### PROMPT
Scanning the listing below, tally every line where the string "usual" shows up, then state the count alone.
*** Block opens ***
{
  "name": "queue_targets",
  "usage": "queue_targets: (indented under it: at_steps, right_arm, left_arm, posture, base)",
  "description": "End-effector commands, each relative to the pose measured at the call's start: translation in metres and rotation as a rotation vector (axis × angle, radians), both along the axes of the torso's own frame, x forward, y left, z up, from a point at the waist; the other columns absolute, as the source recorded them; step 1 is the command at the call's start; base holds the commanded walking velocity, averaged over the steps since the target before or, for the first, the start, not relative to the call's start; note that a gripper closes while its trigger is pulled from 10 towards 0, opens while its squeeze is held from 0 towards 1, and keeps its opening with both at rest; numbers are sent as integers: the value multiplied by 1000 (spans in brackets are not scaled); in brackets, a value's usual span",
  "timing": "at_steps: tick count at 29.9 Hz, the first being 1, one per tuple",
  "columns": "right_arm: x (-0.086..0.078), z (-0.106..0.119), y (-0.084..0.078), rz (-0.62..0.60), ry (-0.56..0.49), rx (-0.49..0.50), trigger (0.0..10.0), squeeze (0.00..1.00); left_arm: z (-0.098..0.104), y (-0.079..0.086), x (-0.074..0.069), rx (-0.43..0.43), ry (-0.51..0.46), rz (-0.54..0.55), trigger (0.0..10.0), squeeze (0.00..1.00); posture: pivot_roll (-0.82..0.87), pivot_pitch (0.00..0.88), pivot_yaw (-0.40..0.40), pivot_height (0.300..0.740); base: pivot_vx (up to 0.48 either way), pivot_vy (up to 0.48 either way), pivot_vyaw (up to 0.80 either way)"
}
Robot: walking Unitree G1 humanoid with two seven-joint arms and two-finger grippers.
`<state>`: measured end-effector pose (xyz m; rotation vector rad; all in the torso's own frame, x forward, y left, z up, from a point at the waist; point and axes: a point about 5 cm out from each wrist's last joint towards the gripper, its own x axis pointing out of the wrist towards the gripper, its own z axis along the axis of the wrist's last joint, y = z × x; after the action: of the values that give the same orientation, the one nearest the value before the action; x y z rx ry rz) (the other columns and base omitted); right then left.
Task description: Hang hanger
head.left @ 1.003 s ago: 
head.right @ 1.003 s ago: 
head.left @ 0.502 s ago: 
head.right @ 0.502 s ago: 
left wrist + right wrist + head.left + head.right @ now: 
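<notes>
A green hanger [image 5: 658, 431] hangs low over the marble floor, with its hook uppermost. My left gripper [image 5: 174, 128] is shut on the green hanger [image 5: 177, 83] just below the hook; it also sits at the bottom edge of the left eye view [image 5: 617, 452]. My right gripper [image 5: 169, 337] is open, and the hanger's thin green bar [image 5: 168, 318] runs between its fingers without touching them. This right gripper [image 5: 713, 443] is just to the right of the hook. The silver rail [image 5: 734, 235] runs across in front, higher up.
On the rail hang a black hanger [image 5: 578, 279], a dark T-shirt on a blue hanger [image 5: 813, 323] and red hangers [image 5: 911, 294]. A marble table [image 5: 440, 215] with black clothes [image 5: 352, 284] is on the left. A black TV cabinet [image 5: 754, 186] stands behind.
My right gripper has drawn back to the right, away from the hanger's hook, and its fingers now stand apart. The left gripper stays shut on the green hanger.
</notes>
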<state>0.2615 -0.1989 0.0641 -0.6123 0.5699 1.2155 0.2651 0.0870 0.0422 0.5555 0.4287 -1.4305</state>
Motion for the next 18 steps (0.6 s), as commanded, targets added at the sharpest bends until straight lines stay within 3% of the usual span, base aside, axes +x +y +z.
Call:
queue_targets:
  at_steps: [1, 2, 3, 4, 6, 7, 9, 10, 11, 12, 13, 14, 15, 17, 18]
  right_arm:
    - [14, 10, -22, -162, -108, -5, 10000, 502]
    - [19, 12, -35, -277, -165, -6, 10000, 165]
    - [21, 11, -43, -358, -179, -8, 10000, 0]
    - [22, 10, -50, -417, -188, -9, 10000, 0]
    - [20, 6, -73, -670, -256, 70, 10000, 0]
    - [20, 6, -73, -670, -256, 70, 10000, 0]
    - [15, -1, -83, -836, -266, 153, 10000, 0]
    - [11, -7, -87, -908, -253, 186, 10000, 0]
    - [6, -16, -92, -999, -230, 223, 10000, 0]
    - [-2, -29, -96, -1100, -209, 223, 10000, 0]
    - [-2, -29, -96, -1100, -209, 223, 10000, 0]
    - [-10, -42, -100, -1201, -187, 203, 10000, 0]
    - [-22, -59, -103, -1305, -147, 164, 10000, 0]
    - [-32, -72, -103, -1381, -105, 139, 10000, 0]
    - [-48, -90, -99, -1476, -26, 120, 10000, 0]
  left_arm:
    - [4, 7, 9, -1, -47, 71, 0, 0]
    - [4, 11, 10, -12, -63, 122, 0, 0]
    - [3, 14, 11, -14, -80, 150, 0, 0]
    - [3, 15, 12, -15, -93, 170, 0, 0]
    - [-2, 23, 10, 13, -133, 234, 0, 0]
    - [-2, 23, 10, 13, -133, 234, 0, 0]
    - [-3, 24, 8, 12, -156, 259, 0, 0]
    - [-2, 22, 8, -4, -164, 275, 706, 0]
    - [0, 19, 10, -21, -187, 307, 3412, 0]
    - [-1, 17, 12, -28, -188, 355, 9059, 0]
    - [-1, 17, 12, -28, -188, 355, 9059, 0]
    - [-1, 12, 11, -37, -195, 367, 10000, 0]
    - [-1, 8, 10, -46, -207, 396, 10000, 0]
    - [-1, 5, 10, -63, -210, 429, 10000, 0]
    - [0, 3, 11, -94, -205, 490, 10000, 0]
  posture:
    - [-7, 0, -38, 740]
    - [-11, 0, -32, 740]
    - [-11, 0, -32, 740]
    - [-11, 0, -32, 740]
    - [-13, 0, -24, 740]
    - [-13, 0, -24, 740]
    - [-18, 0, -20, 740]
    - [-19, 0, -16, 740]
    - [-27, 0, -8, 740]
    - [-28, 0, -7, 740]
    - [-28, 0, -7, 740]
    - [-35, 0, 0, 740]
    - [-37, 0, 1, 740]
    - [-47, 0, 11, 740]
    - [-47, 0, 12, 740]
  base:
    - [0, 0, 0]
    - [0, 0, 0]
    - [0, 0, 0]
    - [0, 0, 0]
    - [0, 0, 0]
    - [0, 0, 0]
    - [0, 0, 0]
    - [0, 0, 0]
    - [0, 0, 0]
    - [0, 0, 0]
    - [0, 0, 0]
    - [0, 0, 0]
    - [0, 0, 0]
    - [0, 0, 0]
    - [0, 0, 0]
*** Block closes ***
### TASK ANSWER
2